* What this task involves *
Of the records that follow, copy only the lines from the line containing "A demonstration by" to the line containing "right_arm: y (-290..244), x", both included, exactly as written.

Records drawn from a dataset
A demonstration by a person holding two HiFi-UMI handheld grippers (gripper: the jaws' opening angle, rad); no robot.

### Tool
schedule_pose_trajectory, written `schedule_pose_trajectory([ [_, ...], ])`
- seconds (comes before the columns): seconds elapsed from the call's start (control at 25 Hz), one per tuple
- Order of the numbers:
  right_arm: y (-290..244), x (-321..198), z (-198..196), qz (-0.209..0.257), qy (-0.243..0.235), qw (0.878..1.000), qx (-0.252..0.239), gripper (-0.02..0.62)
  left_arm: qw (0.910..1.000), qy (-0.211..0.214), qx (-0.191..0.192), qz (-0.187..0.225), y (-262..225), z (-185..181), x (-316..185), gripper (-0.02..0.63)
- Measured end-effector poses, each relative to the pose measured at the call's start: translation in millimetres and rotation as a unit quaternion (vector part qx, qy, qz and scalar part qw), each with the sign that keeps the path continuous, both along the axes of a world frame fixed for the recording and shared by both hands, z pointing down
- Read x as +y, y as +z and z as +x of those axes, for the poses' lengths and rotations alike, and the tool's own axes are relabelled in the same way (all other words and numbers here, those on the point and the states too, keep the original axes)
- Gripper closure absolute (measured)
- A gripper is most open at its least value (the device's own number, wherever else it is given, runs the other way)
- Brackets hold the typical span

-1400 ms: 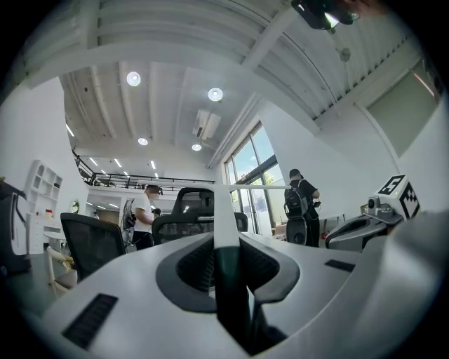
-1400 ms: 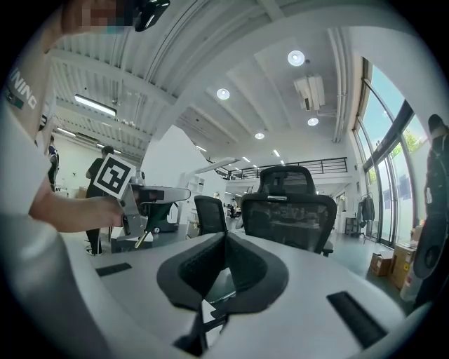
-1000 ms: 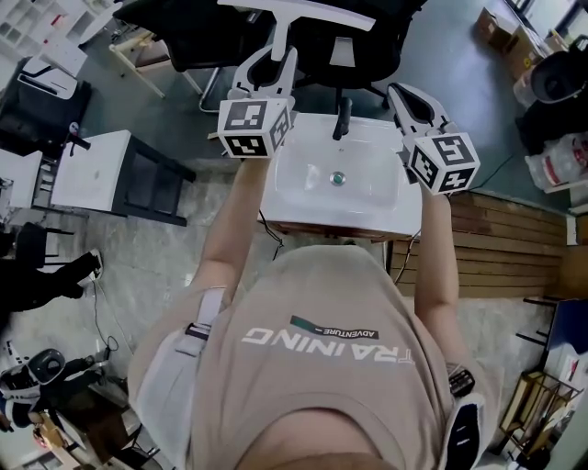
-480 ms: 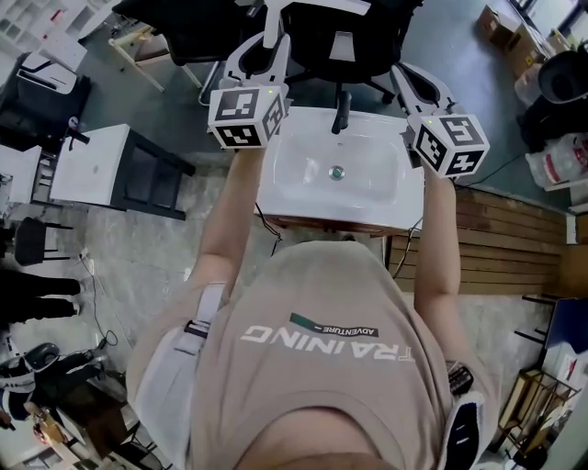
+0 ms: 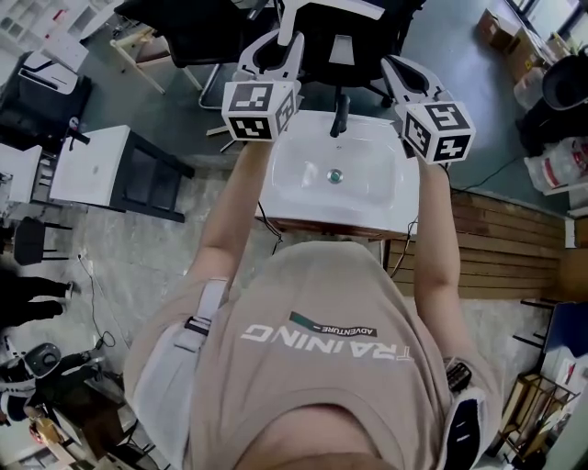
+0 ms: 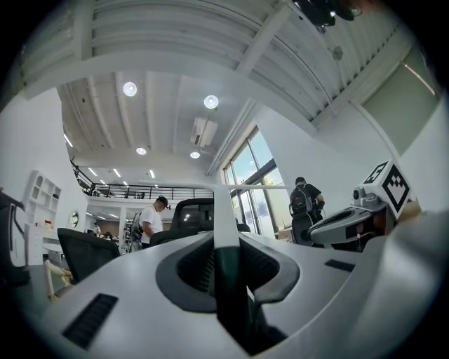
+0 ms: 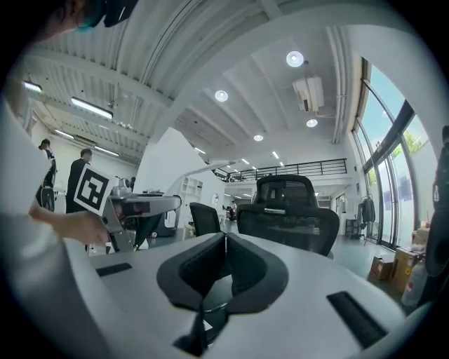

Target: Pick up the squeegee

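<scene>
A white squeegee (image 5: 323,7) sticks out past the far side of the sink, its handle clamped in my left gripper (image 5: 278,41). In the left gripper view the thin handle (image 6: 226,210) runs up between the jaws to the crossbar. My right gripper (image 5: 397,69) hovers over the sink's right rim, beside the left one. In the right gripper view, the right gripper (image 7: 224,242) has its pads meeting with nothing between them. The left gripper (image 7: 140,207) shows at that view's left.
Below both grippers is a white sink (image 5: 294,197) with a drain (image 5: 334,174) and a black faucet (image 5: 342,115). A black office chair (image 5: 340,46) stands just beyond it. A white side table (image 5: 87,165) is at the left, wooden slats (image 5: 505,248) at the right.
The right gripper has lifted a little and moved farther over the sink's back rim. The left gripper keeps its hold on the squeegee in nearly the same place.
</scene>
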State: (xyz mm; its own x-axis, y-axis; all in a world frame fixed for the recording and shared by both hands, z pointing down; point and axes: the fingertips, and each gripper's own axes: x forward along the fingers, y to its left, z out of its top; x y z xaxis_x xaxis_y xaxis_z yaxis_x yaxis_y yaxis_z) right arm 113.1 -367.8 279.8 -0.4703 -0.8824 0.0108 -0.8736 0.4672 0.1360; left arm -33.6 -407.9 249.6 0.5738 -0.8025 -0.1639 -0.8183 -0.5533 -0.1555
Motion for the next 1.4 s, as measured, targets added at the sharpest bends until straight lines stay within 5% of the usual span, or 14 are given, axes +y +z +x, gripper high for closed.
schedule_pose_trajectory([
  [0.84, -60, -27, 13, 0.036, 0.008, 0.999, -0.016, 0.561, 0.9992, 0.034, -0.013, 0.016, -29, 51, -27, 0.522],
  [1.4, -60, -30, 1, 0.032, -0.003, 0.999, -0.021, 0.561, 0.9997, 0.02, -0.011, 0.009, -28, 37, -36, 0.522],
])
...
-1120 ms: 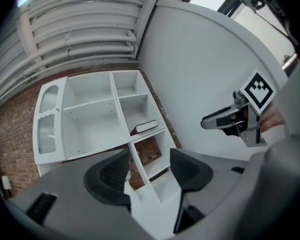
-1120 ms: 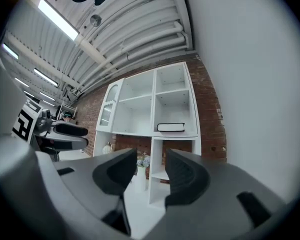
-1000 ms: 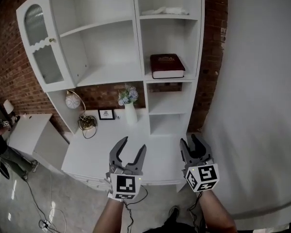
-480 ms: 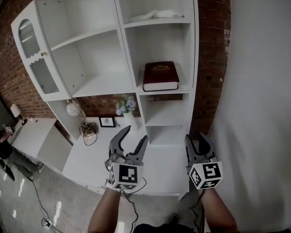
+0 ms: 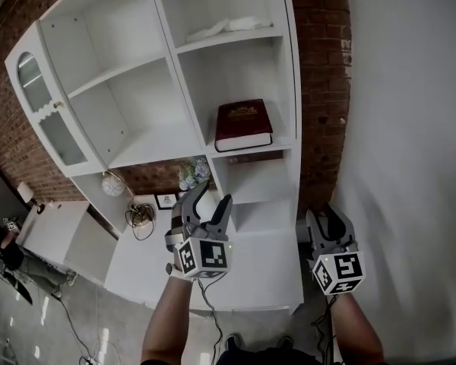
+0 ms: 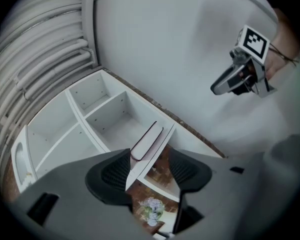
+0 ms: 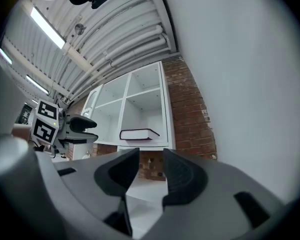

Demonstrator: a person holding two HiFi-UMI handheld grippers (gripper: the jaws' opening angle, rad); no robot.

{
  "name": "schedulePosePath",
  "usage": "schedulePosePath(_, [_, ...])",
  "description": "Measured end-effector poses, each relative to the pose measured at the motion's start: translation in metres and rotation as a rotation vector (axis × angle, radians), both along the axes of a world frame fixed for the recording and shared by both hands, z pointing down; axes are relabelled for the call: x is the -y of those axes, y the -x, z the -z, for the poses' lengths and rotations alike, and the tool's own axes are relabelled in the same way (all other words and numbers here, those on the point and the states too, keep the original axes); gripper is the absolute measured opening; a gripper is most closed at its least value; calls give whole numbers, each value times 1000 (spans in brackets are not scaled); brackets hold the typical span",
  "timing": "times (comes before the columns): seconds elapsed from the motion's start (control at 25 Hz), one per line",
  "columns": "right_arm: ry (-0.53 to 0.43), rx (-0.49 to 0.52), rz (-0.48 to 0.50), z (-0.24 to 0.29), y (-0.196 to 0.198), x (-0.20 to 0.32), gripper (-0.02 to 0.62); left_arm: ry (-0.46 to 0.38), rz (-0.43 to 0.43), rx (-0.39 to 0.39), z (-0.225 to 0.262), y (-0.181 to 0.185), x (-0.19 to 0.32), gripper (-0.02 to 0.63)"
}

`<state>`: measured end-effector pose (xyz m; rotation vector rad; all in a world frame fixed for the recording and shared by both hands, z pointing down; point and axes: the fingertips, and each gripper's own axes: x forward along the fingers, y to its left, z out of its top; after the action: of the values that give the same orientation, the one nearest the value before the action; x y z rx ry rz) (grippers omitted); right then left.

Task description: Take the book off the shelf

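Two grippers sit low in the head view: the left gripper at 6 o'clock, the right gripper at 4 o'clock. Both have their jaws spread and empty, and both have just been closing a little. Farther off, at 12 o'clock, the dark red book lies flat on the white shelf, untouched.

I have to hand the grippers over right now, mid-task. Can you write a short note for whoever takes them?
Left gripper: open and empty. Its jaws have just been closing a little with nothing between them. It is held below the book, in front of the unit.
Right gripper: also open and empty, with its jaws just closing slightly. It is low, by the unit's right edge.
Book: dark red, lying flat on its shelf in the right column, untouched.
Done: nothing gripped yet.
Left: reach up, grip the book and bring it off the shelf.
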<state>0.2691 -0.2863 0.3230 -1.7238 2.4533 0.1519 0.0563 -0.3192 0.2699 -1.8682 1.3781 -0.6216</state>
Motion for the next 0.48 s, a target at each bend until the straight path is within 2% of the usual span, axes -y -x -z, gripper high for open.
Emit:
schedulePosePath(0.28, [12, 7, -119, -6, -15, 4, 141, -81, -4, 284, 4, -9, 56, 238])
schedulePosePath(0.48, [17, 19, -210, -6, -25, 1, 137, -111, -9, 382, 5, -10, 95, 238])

* Solution to this problem *
A demonstration by a person holding two HiFi-UMI handheld grippers (gripper: the jaws' opening angle, rad); no robot.

### Tool
schedule_pose_trajectory, written `schedule_pose_trajectory([ [_, ...], ])`
- seconds (comes before the columns): seconds elapsed from the call's start (control at 25 Hz), one per tuple
- Order of the numbers:
  right_arm: y (-290..244), x (-321..198), z (-198..196), qz (-0.209..0.257), qy (-0.243..0.235), qw (0.878..1.000), qx (-0.252..0.239), gripper (-0.02..0.62)

No further output is needed here.